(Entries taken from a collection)

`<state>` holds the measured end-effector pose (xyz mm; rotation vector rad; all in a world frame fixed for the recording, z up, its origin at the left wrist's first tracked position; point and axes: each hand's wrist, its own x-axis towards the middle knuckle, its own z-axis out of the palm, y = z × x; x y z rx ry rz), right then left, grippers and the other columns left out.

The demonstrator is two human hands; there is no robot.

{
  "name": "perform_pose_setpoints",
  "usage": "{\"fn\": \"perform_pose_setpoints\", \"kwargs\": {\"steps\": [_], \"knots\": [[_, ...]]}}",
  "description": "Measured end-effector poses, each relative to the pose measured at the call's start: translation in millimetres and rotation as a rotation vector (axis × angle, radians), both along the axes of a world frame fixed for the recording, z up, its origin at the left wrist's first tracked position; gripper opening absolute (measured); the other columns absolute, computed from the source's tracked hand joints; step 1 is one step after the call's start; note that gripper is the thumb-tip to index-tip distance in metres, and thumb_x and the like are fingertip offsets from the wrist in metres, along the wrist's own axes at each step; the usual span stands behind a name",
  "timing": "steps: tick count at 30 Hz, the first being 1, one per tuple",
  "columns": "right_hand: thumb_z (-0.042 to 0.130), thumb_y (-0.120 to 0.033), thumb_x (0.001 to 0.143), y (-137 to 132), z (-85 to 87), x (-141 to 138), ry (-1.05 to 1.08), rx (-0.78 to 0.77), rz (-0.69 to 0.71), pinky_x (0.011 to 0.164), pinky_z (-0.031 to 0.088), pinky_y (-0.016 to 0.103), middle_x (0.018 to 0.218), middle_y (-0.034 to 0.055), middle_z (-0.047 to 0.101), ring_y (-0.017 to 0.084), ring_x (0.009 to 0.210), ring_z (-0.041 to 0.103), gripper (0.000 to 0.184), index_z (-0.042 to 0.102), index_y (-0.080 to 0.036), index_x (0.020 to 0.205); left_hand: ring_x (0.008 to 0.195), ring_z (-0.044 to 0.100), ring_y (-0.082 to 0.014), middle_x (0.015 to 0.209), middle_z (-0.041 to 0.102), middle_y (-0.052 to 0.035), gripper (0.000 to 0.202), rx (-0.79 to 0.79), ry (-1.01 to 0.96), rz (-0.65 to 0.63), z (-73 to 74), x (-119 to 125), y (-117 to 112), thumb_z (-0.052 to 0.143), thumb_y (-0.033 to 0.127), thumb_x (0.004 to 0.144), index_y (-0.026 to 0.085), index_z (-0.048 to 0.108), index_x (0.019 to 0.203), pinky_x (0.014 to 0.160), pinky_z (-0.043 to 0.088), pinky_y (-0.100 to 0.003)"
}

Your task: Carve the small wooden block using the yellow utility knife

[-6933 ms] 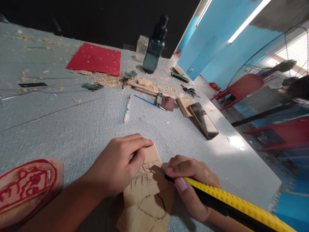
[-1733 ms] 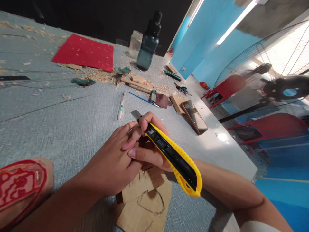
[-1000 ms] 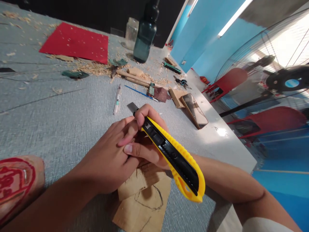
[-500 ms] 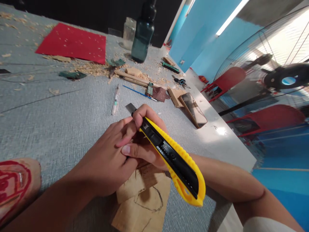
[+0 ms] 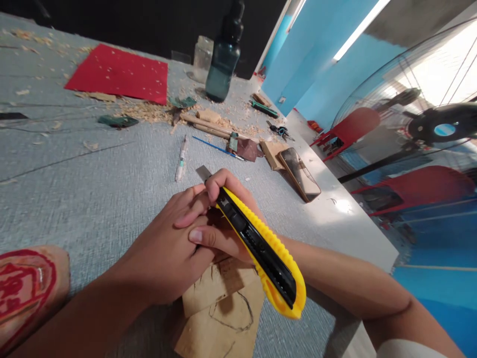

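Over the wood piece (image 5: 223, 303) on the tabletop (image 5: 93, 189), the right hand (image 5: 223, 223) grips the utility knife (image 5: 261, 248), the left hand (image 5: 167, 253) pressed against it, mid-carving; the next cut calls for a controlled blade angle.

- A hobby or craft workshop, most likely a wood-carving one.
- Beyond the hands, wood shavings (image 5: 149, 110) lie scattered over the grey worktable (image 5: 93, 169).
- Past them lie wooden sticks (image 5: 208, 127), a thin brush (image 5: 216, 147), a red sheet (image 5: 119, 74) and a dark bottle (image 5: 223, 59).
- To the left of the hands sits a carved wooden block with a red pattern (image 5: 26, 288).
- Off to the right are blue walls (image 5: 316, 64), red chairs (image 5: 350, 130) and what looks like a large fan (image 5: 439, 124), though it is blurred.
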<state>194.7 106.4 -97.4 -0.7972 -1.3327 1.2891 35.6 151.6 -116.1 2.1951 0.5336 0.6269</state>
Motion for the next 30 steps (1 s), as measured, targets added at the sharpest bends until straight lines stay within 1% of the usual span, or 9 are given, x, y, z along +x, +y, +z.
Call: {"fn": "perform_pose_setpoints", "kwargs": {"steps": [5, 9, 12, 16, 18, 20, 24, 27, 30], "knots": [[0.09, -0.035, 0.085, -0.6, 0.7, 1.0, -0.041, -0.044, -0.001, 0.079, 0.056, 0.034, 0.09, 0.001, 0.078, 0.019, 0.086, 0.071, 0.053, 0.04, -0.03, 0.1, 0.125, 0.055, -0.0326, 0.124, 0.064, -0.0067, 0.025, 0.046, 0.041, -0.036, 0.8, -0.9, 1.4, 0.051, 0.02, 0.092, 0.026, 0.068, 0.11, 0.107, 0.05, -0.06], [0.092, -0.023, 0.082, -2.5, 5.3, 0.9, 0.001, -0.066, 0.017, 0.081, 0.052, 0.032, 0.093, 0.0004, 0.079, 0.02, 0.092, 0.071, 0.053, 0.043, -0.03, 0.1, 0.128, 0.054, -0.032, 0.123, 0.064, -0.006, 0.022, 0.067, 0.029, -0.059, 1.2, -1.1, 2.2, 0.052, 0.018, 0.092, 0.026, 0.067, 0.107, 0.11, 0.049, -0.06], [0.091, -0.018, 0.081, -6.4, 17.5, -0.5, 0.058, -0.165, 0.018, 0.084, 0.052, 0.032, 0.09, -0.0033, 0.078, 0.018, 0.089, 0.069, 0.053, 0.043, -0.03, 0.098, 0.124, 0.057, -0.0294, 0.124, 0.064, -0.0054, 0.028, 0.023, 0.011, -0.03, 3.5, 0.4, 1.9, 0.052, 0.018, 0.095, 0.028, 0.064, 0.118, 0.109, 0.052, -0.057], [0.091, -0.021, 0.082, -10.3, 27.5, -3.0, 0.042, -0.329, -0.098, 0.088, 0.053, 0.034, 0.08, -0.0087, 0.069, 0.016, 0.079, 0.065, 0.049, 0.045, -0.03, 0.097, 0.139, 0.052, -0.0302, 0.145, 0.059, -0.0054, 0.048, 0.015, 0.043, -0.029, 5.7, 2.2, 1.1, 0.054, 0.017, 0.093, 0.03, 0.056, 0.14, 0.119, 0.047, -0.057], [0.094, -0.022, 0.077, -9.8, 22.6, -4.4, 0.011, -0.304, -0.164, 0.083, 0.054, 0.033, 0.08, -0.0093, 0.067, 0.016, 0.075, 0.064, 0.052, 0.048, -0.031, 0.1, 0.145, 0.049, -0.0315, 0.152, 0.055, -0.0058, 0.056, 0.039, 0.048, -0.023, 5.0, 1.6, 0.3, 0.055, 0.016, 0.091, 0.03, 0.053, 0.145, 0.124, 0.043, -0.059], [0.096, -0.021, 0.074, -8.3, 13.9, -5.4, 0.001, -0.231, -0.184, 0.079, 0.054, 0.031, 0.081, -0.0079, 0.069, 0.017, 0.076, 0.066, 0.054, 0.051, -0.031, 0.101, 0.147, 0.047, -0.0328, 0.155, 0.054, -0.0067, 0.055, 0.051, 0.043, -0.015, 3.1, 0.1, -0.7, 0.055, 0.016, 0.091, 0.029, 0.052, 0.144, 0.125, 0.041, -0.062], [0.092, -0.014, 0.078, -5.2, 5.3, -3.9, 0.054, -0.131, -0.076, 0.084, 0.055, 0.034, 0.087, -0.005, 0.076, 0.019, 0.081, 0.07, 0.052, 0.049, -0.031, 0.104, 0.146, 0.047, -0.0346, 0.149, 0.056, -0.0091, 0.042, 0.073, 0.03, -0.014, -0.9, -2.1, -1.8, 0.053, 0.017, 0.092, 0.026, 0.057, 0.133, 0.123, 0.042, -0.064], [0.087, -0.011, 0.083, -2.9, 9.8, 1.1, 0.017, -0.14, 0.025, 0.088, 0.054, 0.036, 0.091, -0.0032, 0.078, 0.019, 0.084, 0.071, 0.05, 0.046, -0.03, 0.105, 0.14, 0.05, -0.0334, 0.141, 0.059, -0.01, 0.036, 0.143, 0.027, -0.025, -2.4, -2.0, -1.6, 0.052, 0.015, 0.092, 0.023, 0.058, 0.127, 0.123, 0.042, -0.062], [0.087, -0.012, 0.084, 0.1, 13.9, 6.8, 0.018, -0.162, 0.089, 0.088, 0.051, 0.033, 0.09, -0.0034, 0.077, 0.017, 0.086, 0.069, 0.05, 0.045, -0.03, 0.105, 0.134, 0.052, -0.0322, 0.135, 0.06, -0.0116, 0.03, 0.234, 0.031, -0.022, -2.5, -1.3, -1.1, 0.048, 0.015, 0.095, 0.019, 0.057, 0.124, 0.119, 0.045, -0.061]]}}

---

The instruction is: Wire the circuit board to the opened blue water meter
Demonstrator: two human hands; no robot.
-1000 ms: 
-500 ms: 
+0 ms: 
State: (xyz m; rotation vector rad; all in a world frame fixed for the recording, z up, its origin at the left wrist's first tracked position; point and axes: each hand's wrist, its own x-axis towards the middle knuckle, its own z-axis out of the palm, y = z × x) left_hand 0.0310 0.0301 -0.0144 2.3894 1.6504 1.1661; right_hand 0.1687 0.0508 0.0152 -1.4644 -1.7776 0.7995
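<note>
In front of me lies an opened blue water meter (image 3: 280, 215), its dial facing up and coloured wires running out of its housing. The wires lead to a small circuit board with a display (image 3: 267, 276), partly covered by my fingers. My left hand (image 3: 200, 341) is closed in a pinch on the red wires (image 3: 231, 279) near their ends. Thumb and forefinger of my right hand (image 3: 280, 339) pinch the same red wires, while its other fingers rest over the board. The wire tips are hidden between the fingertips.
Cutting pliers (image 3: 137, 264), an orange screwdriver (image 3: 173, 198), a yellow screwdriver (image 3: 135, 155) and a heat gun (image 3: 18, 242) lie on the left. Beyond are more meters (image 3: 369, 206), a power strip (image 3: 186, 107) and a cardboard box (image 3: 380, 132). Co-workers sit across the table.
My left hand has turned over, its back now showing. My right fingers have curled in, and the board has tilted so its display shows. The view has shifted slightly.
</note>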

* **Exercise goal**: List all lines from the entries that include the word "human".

* **Answer to this problem**:
The demonstrator is two human hands; there is no robot.
Demonstrator: two human hands; no robot.

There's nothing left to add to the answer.